Возникший в дверях мистер Джордж заботливо приобнял меня и повел в здание. Это было уже лучше.
— Наверное, заразилась от Шарлотты. — Ха! Вот именно! У нас обеих одинаково выдуманный грипп. Вот так вот! — У меня сейчас лопнет голова.
— Это действительно очень неблагоприятно, — сказал мистер Джордж.
— Именно это я и пытаюсь ей все время объяснить, — сказал мистер Марли, старательно трусивший позади нас. Его лицо на этот раз было не огненно-красным, а красно-белых пятнах, как будто он не мог решить, какой цвет лучше подходит для этой ситуации. — Доктор Уайт может сделать ей укол, правильно? Ей нужно продержаться всего пару часов.
— Да, это один из вариантов, — сказал мистер Джордж.
Я неуверенно посмотрела на него сбоку. От него я ожидала немного больше сочувствия и поддержки. Постепенно я начинала чувствовать себя по-настоящему больной, но, скорее, от страха. У меня было такое чувство, что Хранители не будут слишком вежливы со мной, если заметят, что я притворяюсь. Но сейчас было уже поздно, дороги назад не было.
Вместо того чтобы идти в ателье мадам Россини, где я, собственно, должна была нарядиться в платье восемнадцатого века, мистер Джордж отвел меня в Зал Дракона, и мистер Марли, который до сих пор нес мою школьную сумку и возбужденно разговаривал сам с собой, следовал за нами.
Вокруг стола сидели доктор Уайт, Фальк де Вилльер, мистер Уитмен и еще один незнакомый мне мужчина (наверное, министр здравоохранения?). Когда мистер Джордж завел меня в зал, все головы повернулись к двери и уставились на нас. Неприятное чувство во мне усилилось.
— Она говорит, что заболела, — выпалил мистер Марли, промаршировав за нами в зал.
Фальк де Вилльер поднялся.
— Закройте сначала дверь, Марли. А сейчас повторите. Кто заболел?
— Ну, она! — Мистер Марли осуждающе вытянул указательный палец в мою сторону, и я еле-еле удержалась от искушения закатить глаза.
Мистер Джордж отпустил меня, уселся, кряхтя, на свободный стул и промокнул носовым платком пот с лысины.

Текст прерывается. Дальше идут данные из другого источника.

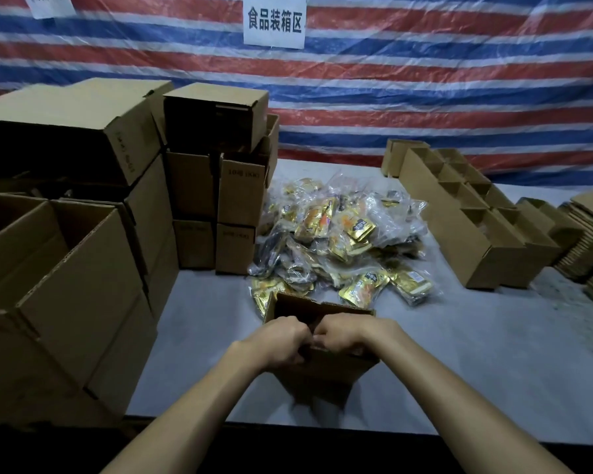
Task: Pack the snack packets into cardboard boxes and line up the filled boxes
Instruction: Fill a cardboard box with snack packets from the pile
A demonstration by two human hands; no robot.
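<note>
Cardboard boxes (pixel 83 241), brown corrugated cartons stacked tall, fill nine o'clock, some tipped on their sides, likely stock kept within arm's reach. At two o'clock a row of open-topped brown cartons (pixel 459 220) stands edge to edge, seemingly lined up; whether anything is inside them I cannot tell. In the middle lies a loose heap of gold and clear plastic snack packets (pixel 339 241), just beyond the small brown cardboard box (pixel 332 371) at six o'clock, close enough to be scooped in. The left hand (pixel 281 340) and right hand (pixel 343 335) meet knuckle to knuckle at its near rim. Each grips the cardboard with curled fingers, probably folding a flap or spreading the mouth; the inside is too dark to read. Everything rests on a grey table (pixel 459 354). Behind hangs a red, white and blue striped plastic tarpaulin (pixel 425 80), with a white paper sign (pixel 274 22) at twelve o'clock
</note>
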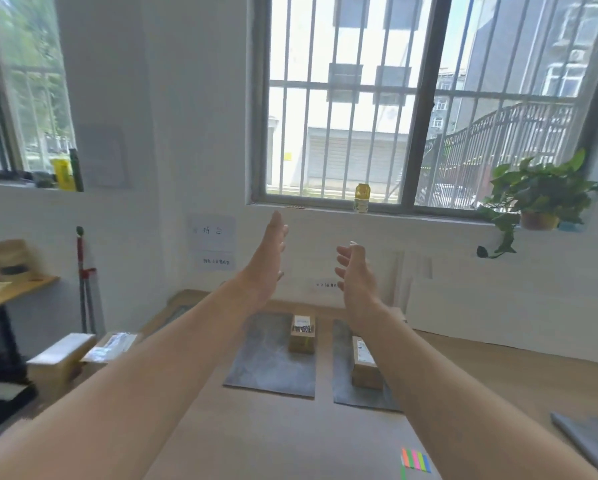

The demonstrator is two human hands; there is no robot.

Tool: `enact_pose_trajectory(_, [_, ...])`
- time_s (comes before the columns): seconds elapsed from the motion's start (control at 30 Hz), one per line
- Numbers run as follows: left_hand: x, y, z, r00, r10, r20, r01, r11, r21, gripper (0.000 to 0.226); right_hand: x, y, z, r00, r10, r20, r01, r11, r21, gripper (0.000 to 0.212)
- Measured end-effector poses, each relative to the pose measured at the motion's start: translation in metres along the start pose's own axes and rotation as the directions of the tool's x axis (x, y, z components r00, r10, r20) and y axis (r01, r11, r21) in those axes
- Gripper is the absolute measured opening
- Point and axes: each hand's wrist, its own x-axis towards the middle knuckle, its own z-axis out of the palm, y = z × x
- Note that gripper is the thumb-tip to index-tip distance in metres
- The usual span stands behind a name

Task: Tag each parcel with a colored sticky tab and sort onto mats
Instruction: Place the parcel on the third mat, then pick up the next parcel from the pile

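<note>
**Forearms up close, both hands raised and empty; two parcels on mats**

Forearms, bare, fill the lower frame and run out past its bottom edge. Left hand (268,258) is lifted above the table (290,427), seen edge-on, fingers straight, holding nothing. Right hand (356,275) is beside it and apart from it, fingers loosely curled, also holding nothing.

Hidden / cut off:
- Right forearm covers the far right part of the right mat (342,386).
- A grey sheet (588,441) at the right is cut by the frame edge; cannot tell whether it is another mat.
- Strip of sticky tabs (415,460) lies on the table near the bottom edge: orange, pink, green and blue bands; its lower end is cropped.

Parcels:
- Left parcel (302,336), a brown carton, sits on the far right part of the left mat (263,362), with its long axis pointing away from the camera toward the window wall.
- Right parcel (366,367), also a brown carton, sits on the right mat with the same axis, a little nearer the camera.

Writing:
- Left parcel has a white label at the far end with dark barcode-like print, not readable. A yellow-green patch on its top is too blurred to identify.
- Right parcel has a white label along the top, print unreadable.
- Paper notices (211,232) on the wall carry handwriting too blurred to read.
- A yellow can (362,198) stands on the sill, brand not legible.
</note>
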Motion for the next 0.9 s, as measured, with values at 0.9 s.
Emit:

— Да, Гвендолин плохо себя чувствует.
— Мне очень жаль, — сказала я, старательно кося глазами вниз и направо. Я когда-то прочла, якобы все люди, когда врут, смотрят вверх и налево. — Но я не чувствую себя в состоянии пойти сегодня на этот бал. Я едва держусь на ногах, и мне становится всё хуже.
Для правдоподобия, я оперлась на спинку стула, на котором сидел мистер Джордж. Только тогда я заметила среди присутствующих Гидеона, и мое сердце споткнулось пару раз. Было очень нечестно, что только его вид выбивал меня полностью из колеи, тогда как он непринужденно стоял у окна, засунув руки глубоко в карманы джинсов, и просто улыбался мне. Ну хорошо, это не была нахальная широкая ухмылка, он лишь приподнял уголки губ, но зато улыбались и его глаза, и по какой-то причине у меня внезапно в горле снова возник ком. Я быстро посмотрела в другую сторону и увидела в громадном камине маленького Роберта, сына доктора Уайта, утонувшего в семилетнем возрасте в бассейне. Маленький призрак был сначала очень робким, но со временем он научился мне доверять. Сейчас от восторженно махал мне, но я могла ответить ему только коротким кивком.
— Что это за внезапно и неожиданно возникшая болезнь, позволь поинтересоваться? — Мистер Уитмен насмешливо оглядел меня. — Раньше в школе ты была абсолютно здорова. — Он скрестил руки, прежде чем, опомнившись, решил сменить тактику. Теперь он говорил мягким тоном учителя, которому доверяют, очень бережно и сочувствующе. Я уже знала — этот тон не означает ничего хорошего. — Если ты боишься идти на бал, Гвендолин, мы можем это понять. Может быть, доктор Уайт даст тебе что-нибудь против предстартового волнения?
Фальк кивнул.
— Мы действительно не можем отложить сегодняшнее событие, — сказал он, и мистер Джордж тоже нанес удар мне в спину:
— Мистер Уитмен прав, твое волнение вполне нормально. Каждый бы волновался на твоем месте. Этого не нужно стыдиться.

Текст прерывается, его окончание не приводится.